◆ Required action ◆
Report every line of the records below that contains the word "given".

◆ Exercise data ◆
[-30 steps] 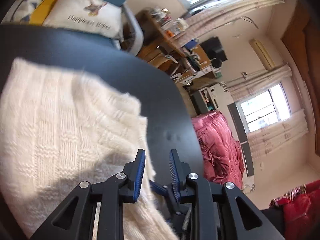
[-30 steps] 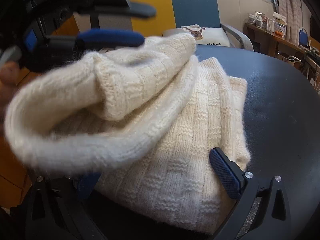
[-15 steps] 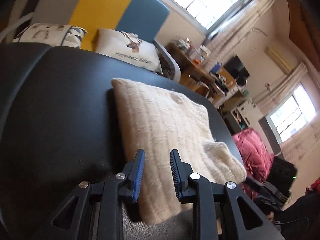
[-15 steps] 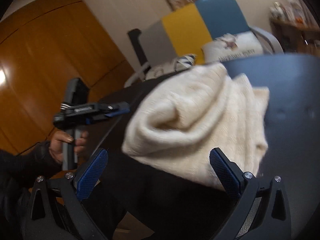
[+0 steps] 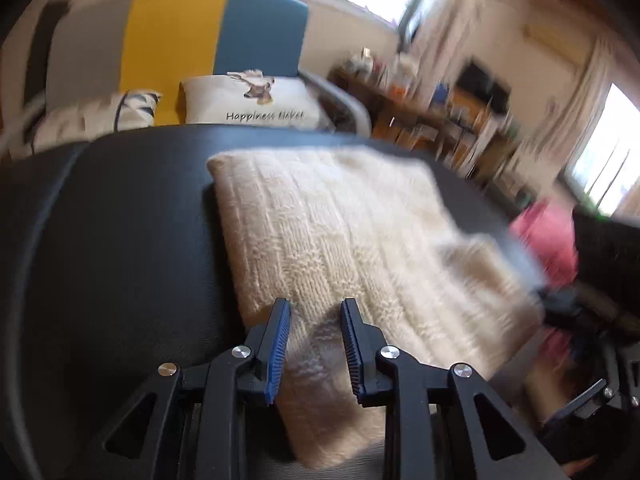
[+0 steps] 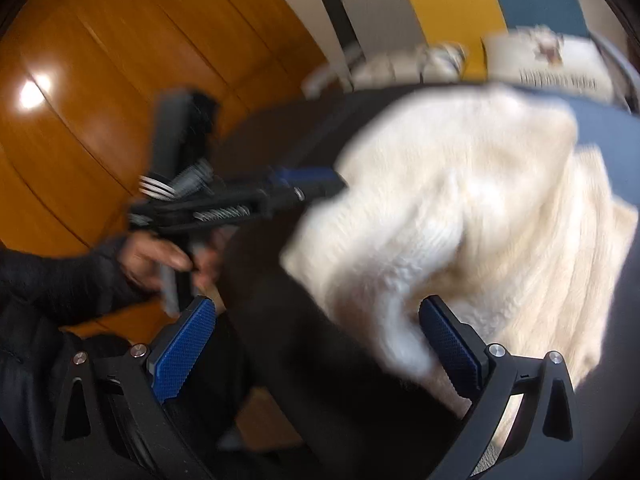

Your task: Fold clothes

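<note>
the left tool hangs just over the near edge of the cream knit sweater, its jaws opening and pinching nothing. the sweater lies folded on the black worktop. the right tool stands spread wide, seemingly empty though blurred, probably freed to smooth the fold.

The sweater was cream with a ribbed, blocky knit pattern, lying on a plain black table. Behind it the chair had grey, yellow and teal-blue panels, with a white pillow that had dark lettering and a little brown animal print, plus a second white pillow with dark triangles. Both grippers were black with blue ridged pads, the sleeve was black, and the wall panelling was glossy orange-brown wood.
</note>
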Demonstrator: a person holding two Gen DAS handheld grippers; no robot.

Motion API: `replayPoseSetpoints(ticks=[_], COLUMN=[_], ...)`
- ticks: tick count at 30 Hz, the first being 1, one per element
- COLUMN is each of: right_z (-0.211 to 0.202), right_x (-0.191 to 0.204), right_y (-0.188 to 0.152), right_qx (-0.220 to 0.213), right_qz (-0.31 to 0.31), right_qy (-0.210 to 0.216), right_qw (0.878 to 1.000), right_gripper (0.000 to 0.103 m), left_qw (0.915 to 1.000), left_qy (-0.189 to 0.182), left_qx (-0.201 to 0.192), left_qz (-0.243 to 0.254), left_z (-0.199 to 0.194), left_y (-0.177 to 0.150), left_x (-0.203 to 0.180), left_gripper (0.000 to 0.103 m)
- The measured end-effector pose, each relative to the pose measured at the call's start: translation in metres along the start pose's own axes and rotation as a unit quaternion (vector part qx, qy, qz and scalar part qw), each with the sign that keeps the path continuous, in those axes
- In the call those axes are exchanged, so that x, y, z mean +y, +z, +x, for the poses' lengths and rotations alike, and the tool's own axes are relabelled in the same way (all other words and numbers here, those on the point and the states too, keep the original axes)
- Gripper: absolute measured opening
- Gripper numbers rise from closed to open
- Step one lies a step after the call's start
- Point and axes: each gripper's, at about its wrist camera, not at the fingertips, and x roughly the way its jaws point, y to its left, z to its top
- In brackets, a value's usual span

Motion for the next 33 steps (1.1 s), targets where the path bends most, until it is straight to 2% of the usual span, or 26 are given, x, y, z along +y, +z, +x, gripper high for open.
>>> replayPoseSetpoints(ticks=[2,5,8,11,13,15,17,20,23,25,28,30,31,33], right_z=[0.010,0.001,-0.013,-0.022,-0.017,-0.024,-0.038,-0.047,-0.030,-0.025,-0.035,-0.043,-0.045,-0.046], right_x=[-0.013,-0.026,-0.037,-0.040,-0.041,-0.038,-0.037,-0.041,-0.052,-0.056,-0.051,-0.043,-0.039,-0.028], right_y=[-0.010,-0.025,-0.033,-0.038,-0.040,-0.040,-0.037,-0.033,-0.032,-0.032,-0.032,-0.033,-0.031,-0.025], right_qx=[0.025,-0.008,-0.042,-0.058,-0.042,-0.059,-0.091,-0.116,-0.097,-0.099,-0.126,-0.141,-0.139,-0.115], right_qz=[0.025,0.053,0.082,0.092,0.093,0.089,0.088,0.097,0.123,0.139,0.137,0.126,0.116,0.085], right_qy=[-0.020,0.010,0.045,0.070,0.063,0.055,0.053,0.056,0.020,0.003,0.016,0.042,0.059,0.080], right_qw=[0.999,0.999,0.995,0.992,0.993,0.993,0.991,0.987,0.987,0.985,0.982,0.981,0.982,0.987], right_gripper=[0.103,0.103,0.103,0.103,0.103,0.103,0.103,0.103,0.103,0.103,0.103,0.103,0.103,0.103], left_qw=[0.9998,0.9997,0.9999,0.9976,0.9989,0.9983,0.9980,0.9934,0.9815,0.9887,0.9919,0.9947,0.9955,0.9979], left_qy=[0.008,0.010,-0.014,0.000,-0.027,-0.058,-0.043,0.020,0.123,0.083,0.062,0.049,0.051,0.025], left_qx=[0.012,-0.002,-0.007,0.026,0.014,-0.008,-0.047,-0.113,-0.139,-0.106,-0.083,-0.060,-0.050,-0.035], left_qz=[0.012,0.021,0.004,0.065,0.034,0.001,0.003,-0.003,-0.048,-0.067,-0.074,-0.067,-0.063,-0.049], left_z=[0.007,0.004,0.002,0.014,0.006,-0.006,-0.018,-0.042,-0.051,-0.042,-0.027,-0.010,-0.002,0.010], left_y=[-0.004,-0.006,-0.004,-0.008,-0.001,0.011,0.026,0.063,0.101,0.118,0.121,0.115,0.112,0.103], left_x=[-0.009,-0.014,-0.008,-0.021,-0.015,-0.006,-0.001,0.008,0.029,0.034,0.026,0.017,0.012,0.001], left_gripper=[0.030,0.030,0.030,0.032,0.032,0.032,0.032,0.031,0.031,0.032,0.033,0.034,0.034,0.034])
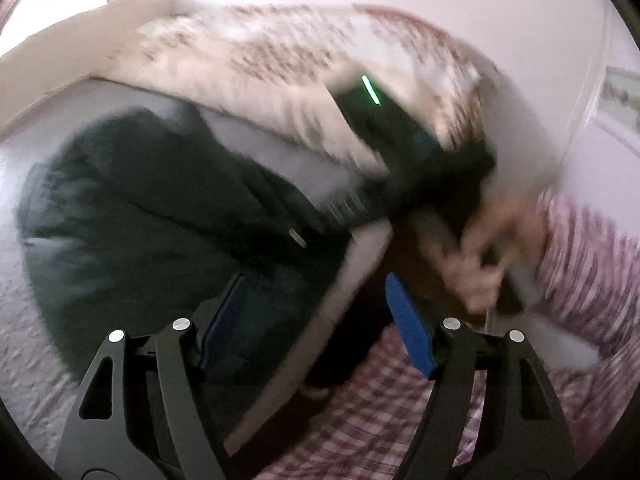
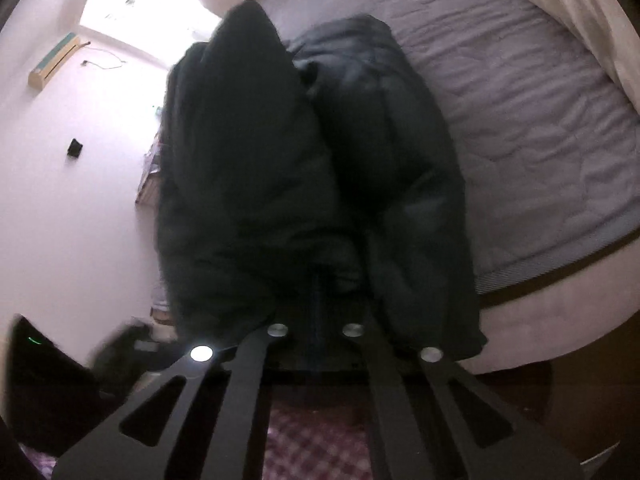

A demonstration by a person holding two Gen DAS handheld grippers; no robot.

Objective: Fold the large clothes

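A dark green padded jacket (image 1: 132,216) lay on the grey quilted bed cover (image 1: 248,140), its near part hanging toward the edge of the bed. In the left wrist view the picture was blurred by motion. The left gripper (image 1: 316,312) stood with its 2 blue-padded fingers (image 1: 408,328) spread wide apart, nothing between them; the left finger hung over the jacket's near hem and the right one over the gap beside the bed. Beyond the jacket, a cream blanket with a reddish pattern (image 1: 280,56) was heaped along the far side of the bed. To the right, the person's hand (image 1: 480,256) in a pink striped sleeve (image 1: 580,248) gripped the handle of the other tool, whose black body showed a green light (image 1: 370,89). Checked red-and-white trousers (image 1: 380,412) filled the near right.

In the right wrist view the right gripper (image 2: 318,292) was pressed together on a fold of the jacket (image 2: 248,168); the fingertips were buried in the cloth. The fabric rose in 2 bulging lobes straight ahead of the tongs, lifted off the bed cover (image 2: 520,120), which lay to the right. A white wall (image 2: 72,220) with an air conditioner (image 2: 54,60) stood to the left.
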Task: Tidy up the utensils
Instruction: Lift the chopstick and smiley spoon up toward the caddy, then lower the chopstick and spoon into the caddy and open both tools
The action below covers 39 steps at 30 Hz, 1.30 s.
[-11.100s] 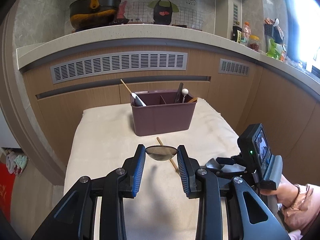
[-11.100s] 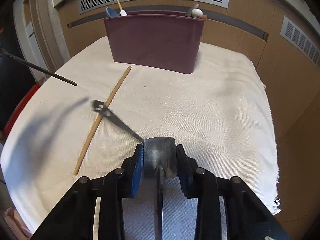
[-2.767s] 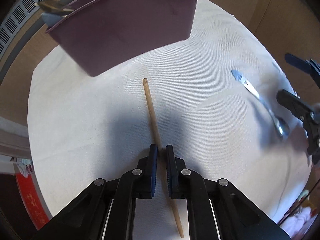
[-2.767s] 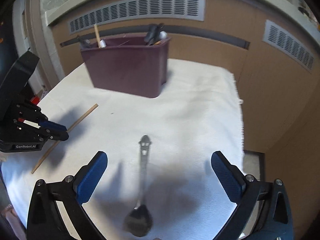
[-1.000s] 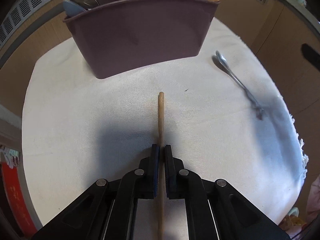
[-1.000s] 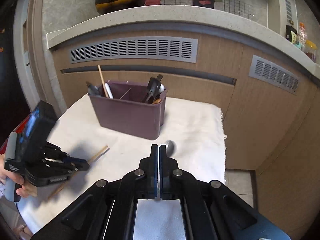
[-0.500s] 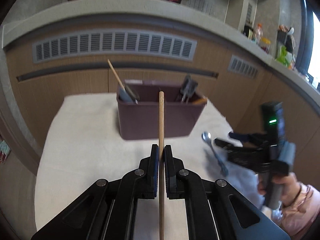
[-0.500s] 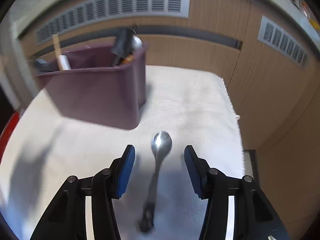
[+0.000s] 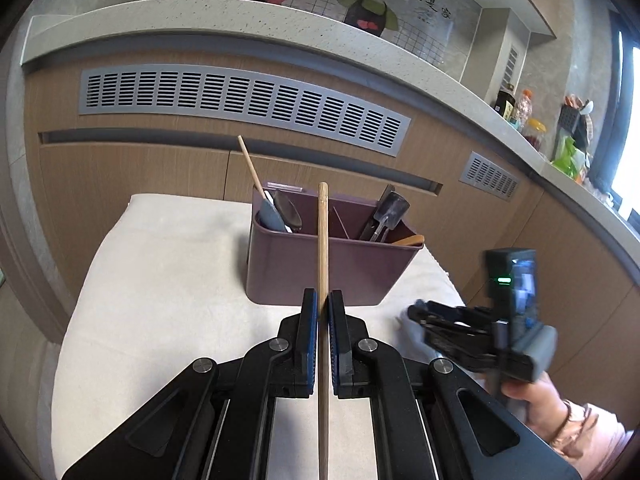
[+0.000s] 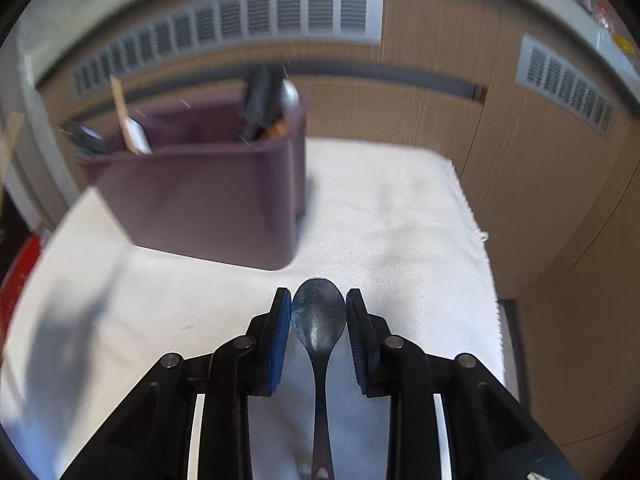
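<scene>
1. Jaws of the left gripper (image 9: pixel 323 312), at the lower middle of the left wrist view, are pressing together on a wooden chopstick (image 9: pixel 322 240). The stick is running straight up the frame, its tip crossing in front of the purple utensil bin (image 9: pixel 304 276) at the centre. The bin is standing on the white cloth (image 9: pixel 160 280) and is holding other utensils. At the lower right, a hand (image 9: pixel 532 396) is holding the right gripper (image 9: pixel 416 314), blurred, low over the cloth.

2. Jaws of the right gripper (image 10: pixel 319 312), at the lower middle of the right wrist view, have just been closing. They are standing narrowly apart with the bowl of a metal spoon (image 10: pixel 319 316) between the blue pads (image 10: pixel 280 332). Whether the pads are pressing on the bowl I cannot tell. The spoon's handle is running down to the bottom edge, over the cloth (image 10: pixel 400 208). The bin (image 10: pixel 208 204) is sitting in the upper left, blurred.
</scene>
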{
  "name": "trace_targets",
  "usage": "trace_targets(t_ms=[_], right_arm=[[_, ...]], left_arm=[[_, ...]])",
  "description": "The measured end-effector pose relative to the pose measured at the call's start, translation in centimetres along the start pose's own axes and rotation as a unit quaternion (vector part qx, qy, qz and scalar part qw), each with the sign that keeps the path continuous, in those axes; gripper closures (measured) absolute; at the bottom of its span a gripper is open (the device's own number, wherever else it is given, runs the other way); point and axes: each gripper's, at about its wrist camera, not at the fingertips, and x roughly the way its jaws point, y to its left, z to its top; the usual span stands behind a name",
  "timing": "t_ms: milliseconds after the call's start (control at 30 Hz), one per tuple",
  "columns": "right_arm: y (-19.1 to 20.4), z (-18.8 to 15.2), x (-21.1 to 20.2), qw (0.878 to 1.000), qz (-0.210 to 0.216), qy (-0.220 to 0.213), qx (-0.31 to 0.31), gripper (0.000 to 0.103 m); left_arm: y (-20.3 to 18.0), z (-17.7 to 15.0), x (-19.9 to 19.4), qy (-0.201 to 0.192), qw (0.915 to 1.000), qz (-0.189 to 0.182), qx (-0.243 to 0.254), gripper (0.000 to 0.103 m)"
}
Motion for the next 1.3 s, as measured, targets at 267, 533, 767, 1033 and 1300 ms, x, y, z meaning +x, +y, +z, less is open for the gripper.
trace_targets(t_ms=[267, 533, 767, 1033, 1300], right_arm=[[1.0, -1.3, -7.2, 0.997, 0.042, -0.069, 0.009, 0.078], [2.3, -1.5, -10.6, 0.993, 0.065, -0.100, -0.001, 0.078], [2.7, 1.8, -14.9, 0.983, 0.076, -0.166, -0.015, 0.078], [3.6, 13.6, -22.1, 0.946, 0.044, -0.317, -0.057, 0.078], [3.9, 17.8, -15.7, 0.954, 0.064, -0.290, -0.037, 0.078]], left_arm=[[-1.9, -0.2, -1.3, -0.019, 0.9998, -0.004, 0.008, 0.098], [-4.0, -0.2, -2.8, -0.035, 0.9992, -0.003, 0.021, 0.098], [-5.1, 1.9, -5.5, -0.072, 0.9968, -0.019, 0.029, 0.098], [-8.1, 12.7, -10.1, -0.213, 0.9729, -0.038, 0.081, 0.098], [-6.3, 17.7, -5.2, -0.254, 0.9631, -0.053, 0.073, 0.098]])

◆ The answer ◆
Motion for the next 33 steps (1.1 s), targets where the path bends most, until it is straight to 2% of the usual span, or 26 are given, x, y, z along +y, +z, +x, gripper high for open.
  "description": "The measured end-effector pose relative to the pose measured at the call's start, translation in centimetres along the start pose's own axes and rotation as a unit quaternion (vector part qx, qy, qz and scalar part qw), each with the sign that keeps the path continuous, in those axes; gripper closures (measured) absolute; at the bottom of its span a gripper is open (the device's own number, wherever else it is given, runs the other way); point and axes: each gripper's, at about its wrist camera, not at the fingertips, and x roughly the way its jaws point, y to its left, z to its top; the usual span stands behind a name",

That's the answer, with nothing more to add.